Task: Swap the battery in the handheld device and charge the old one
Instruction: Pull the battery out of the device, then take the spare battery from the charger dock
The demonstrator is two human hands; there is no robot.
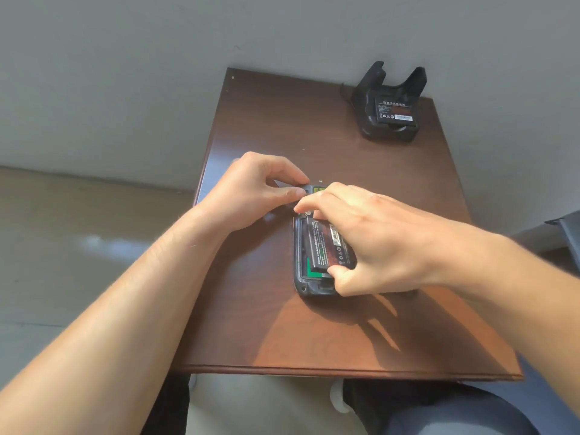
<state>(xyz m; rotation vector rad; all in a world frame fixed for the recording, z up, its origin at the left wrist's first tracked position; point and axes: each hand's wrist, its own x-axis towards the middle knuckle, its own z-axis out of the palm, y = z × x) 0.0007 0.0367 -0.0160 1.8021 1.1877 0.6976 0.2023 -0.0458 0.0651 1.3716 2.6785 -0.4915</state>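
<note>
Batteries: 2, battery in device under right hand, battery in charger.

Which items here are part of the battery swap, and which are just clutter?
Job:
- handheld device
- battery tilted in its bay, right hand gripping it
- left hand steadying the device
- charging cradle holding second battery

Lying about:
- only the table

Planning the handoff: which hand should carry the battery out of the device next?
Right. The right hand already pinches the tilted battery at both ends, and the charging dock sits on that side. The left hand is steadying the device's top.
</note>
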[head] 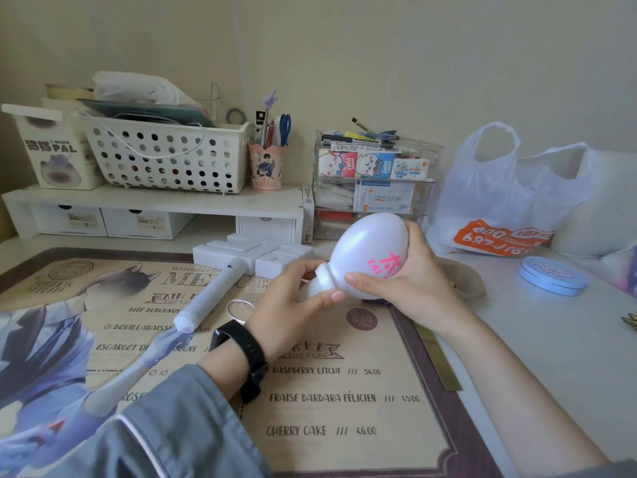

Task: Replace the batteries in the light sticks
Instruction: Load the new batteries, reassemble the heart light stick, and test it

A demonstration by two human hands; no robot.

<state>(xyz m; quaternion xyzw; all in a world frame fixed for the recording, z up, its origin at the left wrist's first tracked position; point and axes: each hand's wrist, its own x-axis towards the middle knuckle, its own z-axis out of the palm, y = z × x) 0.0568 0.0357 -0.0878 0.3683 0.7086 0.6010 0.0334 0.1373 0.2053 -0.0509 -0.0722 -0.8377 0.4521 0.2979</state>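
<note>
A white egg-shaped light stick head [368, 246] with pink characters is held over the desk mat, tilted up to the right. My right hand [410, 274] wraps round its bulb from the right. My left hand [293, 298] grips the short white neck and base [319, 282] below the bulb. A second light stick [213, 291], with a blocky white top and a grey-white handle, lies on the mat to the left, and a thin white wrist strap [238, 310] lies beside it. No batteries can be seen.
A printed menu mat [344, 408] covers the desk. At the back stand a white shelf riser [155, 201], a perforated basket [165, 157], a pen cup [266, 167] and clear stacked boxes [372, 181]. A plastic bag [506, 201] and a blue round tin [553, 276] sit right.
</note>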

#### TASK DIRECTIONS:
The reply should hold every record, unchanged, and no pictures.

#### FINISHED TASK:
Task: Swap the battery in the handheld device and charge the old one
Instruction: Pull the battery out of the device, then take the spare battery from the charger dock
The demonstrator is two human hands; there is no robot.
<state>(xyz m; rotation vector rad; all in a world frame fixed for the recording, z up, its origin at the left wrist's first tracked position; point and axes: each hand's wrist, its own x-axis towards the middle knuckle, its own z-axis out of the palm, y = z × x) 0.0007 0.0367 -0.0160 1.8021 1.1877 0.6976 0.2023 -0.0458 0.0651 1.3716 2.6785 -0.4915</state>
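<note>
Batteries: 2, battery in device under right hand, battery in charger.

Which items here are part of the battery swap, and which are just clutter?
Job:
- handheld device
- battery tilted in its bay, right hand gripping it
- left hand steadying the device
- charging cradle holding second battery

Lying about:
- only the table

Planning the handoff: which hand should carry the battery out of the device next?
Right. The right hand already pinches the tilted battery at both ends, and the charging dock sits on that side. The left hand is steadying the device's top.
</note>
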[head] 

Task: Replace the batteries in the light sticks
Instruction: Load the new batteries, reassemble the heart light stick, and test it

A demonstration by two human hands; no robot.

<state>(xyz m; quaternion xyzw; all in a world frame fixed for the recording, z up, its origin at the left wrist's first tracked position; point and axes: each hand's wrist, its own x-axis towards the middle knuckle, its own z-axis out of the palm, y = z × x) 0.0568 0.0357 -0.0878 0.3683 0.7086 0.6010 0.0334 0.1373 0.2053 -0.0509 -0.0722 -0.8377 0.4521 0.2979</state>
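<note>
A white egg-shaped light stick head [368, 246] with pink characters is held over the desk mat, tilted up to the right. My right hand [410, 274] wraps round its bulb from the right. My left hand [293, 298] grips the short white neck and base [319, 282] below the bulb. A second light stick [213, 291], with a blocky white top and a grey-white handle, lies on the mat to the left, and a thin white wrist strap [238, 310] lies beside it. No batteries can be seen.
A printed menu mat [344, 408] covers the desk. At the back stand a white shelf riser [155, 201], a perforated basket [165, 157], a pen cup [266, 167] and clear stacked boxes [372, 181]. A plastic bag [506, 201] and a blue round tin [553, 276] sit right.
</note>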

The output is finished, and nothing else is needed.